Pada Kamis (25/11), nilai tukar (kurs) Rupiah mengalami penurunan terhadap dolar AS. Berdasar laman pasar spot Bloomberg, mata uang Rupiah melemah -0,10% atau 14 poin dan berada di level Rp 14.279 dolar AS.
Ternyata tidak hanya rupiah, melainkan sejumlah mata uang di Asia nampak variatif terhadap USD. Salah satunya saat indeks dolar AS melemah di angka -0,11% dan berada di level USD 96,76.
Kemudian mata uang Yen Jepang menguat 0,02% pada level 1155,38. Lalu ada Baht Thailand yang juga menguat 0,31% pada level 33,255. Masih ada dolar Taiwan yang menguat tipis 0,01% pada level 27,795. Terakhir ada Yuan China dan dolar Hongkong yang sama-sama menguat, yuan menguat 0,06% pada level 6,3881 dan dolar Hongkong menguat 0,02% pada level 7,7967.
Selain itu, ada beberapa mata uang yang mengalami penurunan seperti Peso Filipinan yang melemah -0,21% dan berada di level 50,508. Lalu ada Won Korea yang merosot -0,09% pada level 1.189,84. Kemudian ada Ringgit Malaysia yang melemah -0,25% dan berada di level 4,2195. Lalu ada dolar Singapura yang mengikuti penurnan -0,03% pada level 1,3685.
Meski pada Kamis ini dolar AS terkoreksi, namun mata uang tersebut masih berada di level tertinggi terhadap mata uang yang lain.
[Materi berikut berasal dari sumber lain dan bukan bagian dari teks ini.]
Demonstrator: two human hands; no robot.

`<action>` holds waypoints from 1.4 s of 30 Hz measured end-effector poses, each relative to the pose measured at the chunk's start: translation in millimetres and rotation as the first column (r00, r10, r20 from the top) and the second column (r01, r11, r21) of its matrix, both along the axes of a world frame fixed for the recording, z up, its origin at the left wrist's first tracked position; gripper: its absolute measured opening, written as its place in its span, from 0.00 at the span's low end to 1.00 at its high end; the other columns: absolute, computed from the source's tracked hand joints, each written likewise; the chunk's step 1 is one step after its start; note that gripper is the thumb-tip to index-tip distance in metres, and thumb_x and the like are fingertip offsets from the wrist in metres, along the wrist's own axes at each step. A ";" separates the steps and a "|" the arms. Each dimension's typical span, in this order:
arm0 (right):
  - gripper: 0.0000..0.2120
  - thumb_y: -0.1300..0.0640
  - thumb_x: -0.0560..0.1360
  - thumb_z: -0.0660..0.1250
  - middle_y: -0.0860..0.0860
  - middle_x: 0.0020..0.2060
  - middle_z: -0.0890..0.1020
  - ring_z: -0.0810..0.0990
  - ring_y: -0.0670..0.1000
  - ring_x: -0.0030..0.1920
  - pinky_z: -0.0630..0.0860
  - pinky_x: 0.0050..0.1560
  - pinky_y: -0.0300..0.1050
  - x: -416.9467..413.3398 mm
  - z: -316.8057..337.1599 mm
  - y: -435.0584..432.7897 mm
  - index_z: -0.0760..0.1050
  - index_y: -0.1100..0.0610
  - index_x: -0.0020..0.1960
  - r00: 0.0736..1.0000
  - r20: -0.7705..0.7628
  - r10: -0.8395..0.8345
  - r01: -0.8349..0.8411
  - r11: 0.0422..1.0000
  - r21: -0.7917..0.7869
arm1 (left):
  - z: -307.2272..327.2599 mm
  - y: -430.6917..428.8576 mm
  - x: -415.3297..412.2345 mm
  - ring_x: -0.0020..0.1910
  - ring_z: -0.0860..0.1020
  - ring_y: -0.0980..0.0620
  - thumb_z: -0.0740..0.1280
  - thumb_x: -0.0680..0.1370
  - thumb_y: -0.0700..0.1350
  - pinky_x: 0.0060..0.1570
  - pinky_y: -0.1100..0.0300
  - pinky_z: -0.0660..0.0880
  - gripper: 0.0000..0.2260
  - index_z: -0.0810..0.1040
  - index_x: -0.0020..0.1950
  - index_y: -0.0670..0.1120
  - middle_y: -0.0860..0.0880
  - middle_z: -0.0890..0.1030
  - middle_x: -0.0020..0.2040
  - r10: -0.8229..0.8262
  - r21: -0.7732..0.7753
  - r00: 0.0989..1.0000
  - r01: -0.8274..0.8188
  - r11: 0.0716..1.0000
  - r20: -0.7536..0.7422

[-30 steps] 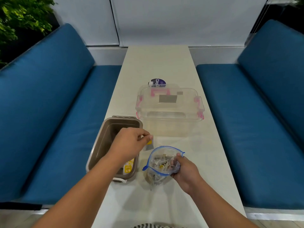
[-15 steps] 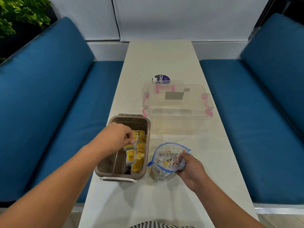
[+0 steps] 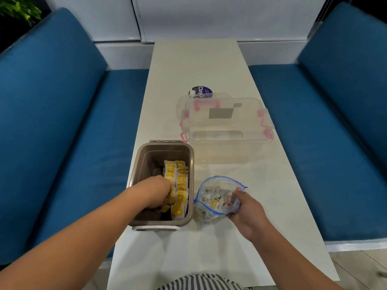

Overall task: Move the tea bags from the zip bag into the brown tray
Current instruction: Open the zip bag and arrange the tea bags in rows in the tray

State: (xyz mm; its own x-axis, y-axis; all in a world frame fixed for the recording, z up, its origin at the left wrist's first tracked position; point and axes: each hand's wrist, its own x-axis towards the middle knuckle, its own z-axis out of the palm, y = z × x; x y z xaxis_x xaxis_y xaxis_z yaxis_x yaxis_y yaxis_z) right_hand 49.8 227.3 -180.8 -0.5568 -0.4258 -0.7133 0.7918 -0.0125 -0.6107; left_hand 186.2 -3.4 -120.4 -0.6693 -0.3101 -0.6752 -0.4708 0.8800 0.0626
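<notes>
The left hand (image 3: 160, 192) in the brown tray (image 3: 161, 223), the right hand (image 3: 246, 210) on the zip bag (image 3: 213, 198)
The left fingers are hidden among tea bags (image 3: 180, 183) along the tray's right wall, so I cannot tell their grip. Just right of the tray, curled right fingers clutch the open bag's side.

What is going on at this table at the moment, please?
A person is moving tea bags from a zip bag into a brown tray. The left hand is down inside the tray beside the row already there; whether it holds one is hidden. The right hand grips the open zip bag on the table, more inside.
</notes>
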 end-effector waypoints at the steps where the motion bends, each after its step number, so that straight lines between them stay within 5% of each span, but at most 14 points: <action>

Terutama setelah Gubernur Federal Reserve (The Fed) Jerome Powell kembali terpilih dalam jabatan kedua untuk 4 tahun ke depan. Sehingga, hal tersebut semakin mempertegas jika suku bunga AS semakin menguat.
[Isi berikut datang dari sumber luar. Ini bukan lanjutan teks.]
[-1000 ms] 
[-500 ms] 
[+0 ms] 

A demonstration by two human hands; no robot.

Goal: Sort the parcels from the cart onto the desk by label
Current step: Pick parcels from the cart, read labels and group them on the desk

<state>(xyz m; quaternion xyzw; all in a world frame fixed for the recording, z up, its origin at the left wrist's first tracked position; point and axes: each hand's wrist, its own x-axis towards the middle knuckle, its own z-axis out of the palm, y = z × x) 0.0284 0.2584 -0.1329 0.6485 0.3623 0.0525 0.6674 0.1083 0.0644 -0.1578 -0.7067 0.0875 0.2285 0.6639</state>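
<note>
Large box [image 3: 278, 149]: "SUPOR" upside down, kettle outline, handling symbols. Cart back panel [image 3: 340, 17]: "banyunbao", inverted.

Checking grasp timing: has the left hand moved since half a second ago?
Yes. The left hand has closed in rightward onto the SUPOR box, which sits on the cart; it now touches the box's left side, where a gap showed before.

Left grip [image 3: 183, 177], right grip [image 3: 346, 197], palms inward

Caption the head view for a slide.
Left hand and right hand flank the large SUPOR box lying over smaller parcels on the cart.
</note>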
Berdasar Forex News menyebut jika Ibrahim Assuaibi selaku Direktur TRFX sempat mengatakan jika para investor sedang mempertimbangkan langkah Federal Reserve mengenai kebijakan moneter. Sebab selama ini, pasar mata uang masih didukung oleh persepsi yang mana bank sentral global diperkirakan akan membuat pengurangan stimulus pada masa pandemi sekaligus membuat suku bunga menguat.
Terakhir, pemberlakukan pembatasan mobilitas atau lockdown di Eropa terjadi dikarenakan kasus covid semakin meningkat. Hal ini yang menjadi tantangan di masa depan bagi pelaku pasar.